Contest 1723 Problem GP2

Statement
Copy Copied
Description:
In computer networks, the Internet Protocol (IP) uses path routing. With path routing, the packet contains only the destination address; routers decide which "next hop" to forward each packet on to get it closer to its destination. Each router makes this decision locally, based only on the destination address and its local configuration.
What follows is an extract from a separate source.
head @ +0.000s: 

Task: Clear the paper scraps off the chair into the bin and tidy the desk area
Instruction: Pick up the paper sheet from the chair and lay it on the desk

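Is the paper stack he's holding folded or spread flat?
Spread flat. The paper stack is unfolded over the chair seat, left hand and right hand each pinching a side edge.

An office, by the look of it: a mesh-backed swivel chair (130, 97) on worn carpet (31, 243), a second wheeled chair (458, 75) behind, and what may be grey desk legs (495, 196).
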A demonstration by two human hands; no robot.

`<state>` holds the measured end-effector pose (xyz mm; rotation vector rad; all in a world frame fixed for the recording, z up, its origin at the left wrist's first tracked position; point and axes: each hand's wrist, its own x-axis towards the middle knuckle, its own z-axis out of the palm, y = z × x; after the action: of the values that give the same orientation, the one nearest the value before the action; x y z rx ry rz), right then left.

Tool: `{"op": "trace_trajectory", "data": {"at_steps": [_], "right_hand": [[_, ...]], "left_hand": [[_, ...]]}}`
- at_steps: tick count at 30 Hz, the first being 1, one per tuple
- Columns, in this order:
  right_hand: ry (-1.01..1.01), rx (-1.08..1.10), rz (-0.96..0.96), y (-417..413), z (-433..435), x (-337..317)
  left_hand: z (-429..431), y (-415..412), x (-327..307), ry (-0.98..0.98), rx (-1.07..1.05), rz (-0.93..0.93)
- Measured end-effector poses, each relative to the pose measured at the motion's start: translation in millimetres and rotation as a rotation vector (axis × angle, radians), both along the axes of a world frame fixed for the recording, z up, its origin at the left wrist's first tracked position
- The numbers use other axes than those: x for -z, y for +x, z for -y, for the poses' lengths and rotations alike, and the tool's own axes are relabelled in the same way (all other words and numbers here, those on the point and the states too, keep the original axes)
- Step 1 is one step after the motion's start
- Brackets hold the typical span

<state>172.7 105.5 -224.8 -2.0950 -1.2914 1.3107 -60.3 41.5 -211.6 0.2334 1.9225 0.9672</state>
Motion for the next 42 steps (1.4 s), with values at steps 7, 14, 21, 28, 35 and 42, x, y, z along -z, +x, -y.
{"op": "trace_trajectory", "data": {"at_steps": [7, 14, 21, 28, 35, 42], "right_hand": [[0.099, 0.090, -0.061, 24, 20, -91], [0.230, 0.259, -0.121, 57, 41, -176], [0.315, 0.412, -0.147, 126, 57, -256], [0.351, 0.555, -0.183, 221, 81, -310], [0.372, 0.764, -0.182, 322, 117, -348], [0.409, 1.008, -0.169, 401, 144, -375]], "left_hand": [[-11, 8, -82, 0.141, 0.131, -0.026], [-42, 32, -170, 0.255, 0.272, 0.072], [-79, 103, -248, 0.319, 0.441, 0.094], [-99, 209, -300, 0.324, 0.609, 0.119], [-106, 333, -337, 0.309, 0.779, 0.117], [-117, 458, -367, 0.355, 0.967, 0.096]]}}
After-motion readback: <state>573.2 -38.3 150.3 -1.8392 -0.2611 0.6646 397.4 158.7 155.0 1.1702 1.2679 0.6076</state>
One way to store this configuration is to use routing tables, which means for each router, we store the "next hop" for every possible destination. However, as the scale of the network grows larger, the size of the router table grows as well. It is a big issue since routers only have limited computing resources. One way to address this issue is to divide the graph into several partitions.

We can further merge $$$R31, R32, R33, R34$$$ into a single node $$$R3$$$. Then for $$$R1$$$, we need to store only $$$6$$$ entries in its routing table. For routers in $$$R3$$$ or $$$R2$$$, it only needs to store $$$9$$$ entries. Your task is to find an optimal partition of the initial graph to minimize the maximum size of the routing table for all routers in the network.

A computer network under consideration is an undirected connected graph $$$G = (V,E)$$$, where $$$|V| = N\ (2\leq N\leq 10^5)$$$, $$$|E| = M\ (N-1\leq M\leq 2\times 10^5)$$$, $$$V=\{1,2,\ldots ,N\}$$$, $$$E=\{e=(u,v,w) \mid \text{There is an edge between nodes } u \text{ and } v \text{ with weight } w\}.$$$

A partition $$$P$$$ of the network $$$G$$$ is a set of non-empty subsets of $$$V$$$ such that every node $$$v\in V$$$ belongs to exactly one of these subsets, and the induced sub-graph for each subset in $$$P$$$ is connected. Here, one subset corresponds to one abstract node mentioned above.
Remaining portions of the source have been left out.